Such new prefetch methods proposed herein are based on a new type of prefetch sentence includable in computer programs. This prefetch sentence defines a 1D or 2D region of memory blocks in main memory to be massively prefetched via execution of the new prefetch sentence or request. This massive prefetching defined by said new type of prefetch sentence/request is performed in such a way that at least some interferences with memory access requests of the high-priority type are prevented. This avoidance of interferences improves general performance of computer systems where new prefetch methods operate.
Memory access requests executable or processable at the memory are conceptually classified into a low-priority type of memory access requests including multi-prefetch requests and a high-priority type of memory access requests corresponding to memory access requests other than the multi-prefetch requests. The prefetch burst instructed to the cache controller includes instructing to the cache controller multiple or various prefetch requests, i.e., one request for each of the memory blocks (in the 1D or 2D region) to be prefetched. The expression “multi-prefetch requests” is used herein to refer to the innovative memory access requests proposed in present disclosure in the sense that each of said “multi-prefetch requests” corresponds to multiple or various prefetches or, in other words, to a burst of prefetches.
The high priority memory access requests may include, e.g., application memory requests from memory access instructions (i.e. loads/stores), other type of prefetch requests (from standard prefetch instructions that request one memory block), cache management operations, atomic memory operations or other synchronization requests such as memory fences.
As commented before, the new type of massive or multi-prefetch sentences/requests are defined as low-priority requests and memory access requests that are not multi-prefetch requests are classified as high-priority requests. Prefetch methods proposed herein handle both types of (low-priority and high-priority) requests separately in such a manner that execution of high-priority requests is prioritized over execution of low-priority (massive) requests. Benefits and advantages of said manner of handling novel massive requests and high-priority requests are clear, mainly from performance perspective, in comparison to prior art prefetching methods which do not implement the prioritization of the new prefetching methods according to present disclosure.
In some examples, prefetch methods may further comprise, in case that the cache memory (or controller thereof) is in the non-idle state, delaying the performing of the prefetch burst by the prefetch engine (or prefetcher) according to the prefetching rules. This delay of the prefetch burst because the cache is in non-idle state further improves general performance of processor systems where new prefetch methods operate, since processing of low-priority (massive) requests and processing of high-priority requests do not coexist at same time or simultaneously.

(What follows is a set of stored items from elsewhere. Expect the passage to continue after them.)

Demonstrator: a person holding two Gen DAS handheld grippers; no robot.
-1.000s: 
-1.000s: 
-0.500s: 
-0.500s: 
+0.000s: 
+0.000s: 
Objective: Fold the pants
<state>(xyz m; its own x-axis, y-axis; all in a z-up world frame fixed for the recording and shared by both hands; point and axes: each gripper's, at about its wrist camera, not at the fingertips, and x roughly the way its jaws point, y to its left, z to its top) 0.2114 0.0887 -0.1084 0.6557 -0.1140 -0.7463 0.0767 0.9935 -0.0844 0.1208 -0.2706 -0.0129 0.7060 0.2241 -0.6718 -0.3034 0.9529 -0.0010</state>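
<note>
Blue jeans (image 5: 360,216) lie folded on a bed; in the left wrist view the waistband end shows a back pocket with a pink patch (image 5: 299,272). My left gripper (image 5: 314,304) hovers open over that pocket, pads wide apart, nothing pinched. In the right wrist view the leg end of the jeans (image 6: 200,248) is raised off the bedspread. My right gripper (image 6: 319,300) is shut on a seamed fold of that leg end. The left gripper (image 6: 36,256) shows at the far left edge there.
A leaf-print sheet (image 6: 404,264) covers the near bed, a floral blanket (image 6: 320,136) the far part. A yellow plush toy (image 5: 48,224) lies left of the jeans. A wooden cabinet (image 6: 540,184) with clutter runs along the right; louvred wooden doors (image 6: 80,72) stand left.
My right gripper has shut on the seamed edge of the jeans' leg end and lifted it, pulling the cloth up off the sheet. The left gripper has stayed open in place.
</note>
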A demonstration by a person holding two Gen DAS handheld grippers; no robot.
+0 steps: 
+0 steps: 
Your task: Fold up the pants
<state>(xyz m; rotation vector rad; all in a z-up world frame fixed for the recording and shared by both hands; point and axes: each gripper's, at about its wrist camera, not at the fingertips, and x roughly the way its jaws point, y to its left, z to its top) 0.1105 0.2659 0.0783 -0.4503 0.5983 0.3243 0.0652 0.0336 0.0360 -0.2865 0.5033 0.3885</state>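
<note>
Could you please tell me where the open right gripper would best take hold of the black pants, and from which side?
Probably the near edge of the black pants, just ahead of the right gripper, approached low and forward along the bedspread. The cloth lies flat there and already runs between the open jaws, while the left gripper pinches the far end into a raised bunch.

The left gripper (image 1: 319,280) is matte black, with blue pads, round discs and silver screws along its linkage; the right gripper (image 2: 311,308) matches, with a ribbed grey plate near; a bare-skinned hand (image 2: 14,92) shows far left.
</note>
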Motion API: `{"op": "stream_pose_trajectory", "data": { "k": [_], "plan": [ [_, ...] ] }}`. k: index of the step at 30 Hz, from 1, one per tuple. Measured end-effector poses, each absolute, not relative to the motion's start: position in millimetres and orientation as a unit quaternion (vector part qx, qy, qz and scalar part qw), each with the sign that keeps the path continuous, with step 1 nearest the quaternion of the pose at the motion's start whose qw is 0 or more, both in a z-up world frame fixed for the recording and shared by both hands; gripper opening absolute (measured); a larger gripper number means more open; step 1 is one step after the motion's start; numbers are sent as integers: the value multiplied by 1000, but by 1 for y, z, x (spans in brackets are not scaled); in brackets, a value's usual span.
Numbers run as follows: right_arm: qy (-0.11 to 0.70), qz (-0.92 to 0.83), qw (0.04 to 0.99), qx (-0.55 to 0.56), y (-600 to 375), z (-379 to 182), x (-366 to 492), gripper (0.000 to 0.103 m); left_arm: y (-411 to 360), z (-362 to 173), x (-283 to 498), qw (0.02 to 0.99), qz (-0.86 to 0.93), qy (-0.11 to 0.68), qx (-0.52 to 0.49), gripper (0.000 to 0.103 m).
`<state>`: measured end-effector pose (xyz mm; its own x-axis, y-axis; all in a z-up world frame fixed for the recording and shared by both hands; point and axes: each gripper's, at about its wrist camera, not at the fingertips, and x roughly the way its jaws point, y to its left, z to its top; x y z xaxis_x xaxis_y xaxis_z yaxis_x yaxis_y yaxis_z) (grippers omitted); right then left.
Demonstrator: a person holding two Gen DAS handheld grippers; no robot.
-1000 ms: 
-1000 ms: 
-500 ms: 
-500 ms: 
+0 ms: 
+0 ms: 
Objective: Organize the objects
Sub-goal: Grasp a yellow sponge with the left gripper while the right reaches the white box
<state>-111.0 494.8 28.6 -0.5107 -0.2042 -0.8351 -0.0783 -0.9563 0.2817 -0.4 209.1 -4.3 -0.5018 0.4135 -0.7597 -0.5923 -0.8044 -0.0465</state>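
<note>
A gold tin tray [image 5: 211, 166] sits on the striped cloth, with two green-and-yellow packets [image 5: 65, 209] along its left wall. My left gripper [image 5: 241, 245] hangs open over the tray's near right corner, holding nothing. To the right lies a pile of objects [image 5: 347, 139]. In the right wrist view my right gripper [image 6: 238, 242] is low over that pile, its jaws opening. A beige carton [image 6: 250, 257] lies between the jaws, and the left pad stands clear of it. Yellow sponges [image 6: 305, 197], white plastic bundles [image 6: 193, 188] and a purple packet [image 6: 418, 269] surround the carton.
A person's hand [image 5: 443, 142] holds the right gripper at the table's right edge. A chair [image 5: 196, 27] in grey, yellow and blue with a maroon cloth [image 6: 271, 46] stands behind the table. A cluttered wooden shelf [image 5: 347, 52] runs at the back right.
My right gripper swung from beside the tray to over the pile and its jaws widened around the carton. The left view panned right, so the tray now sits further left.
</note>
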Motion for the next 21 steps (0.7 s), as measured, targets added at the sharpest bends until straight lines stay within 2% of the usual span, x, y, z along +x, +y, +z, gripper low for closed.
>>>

According to implementations, prefetch methods may further comprise verifying or detecting, by the prefetch engine according to the prefetching rules, whether the cache memory transitions (from the non-idle state) to the idle state while the performing of the prefetch burst remains delayed and, in said case, triggering the delayed performing of the prefetch burst. With this feature of triggering the delayed prefetch burst when the cache transitions to idle state, novel high-priority multi-prefetch requests (proposed herein) are processable with further improved performance because their processing do not interfere with processing of high-priority memory access requests.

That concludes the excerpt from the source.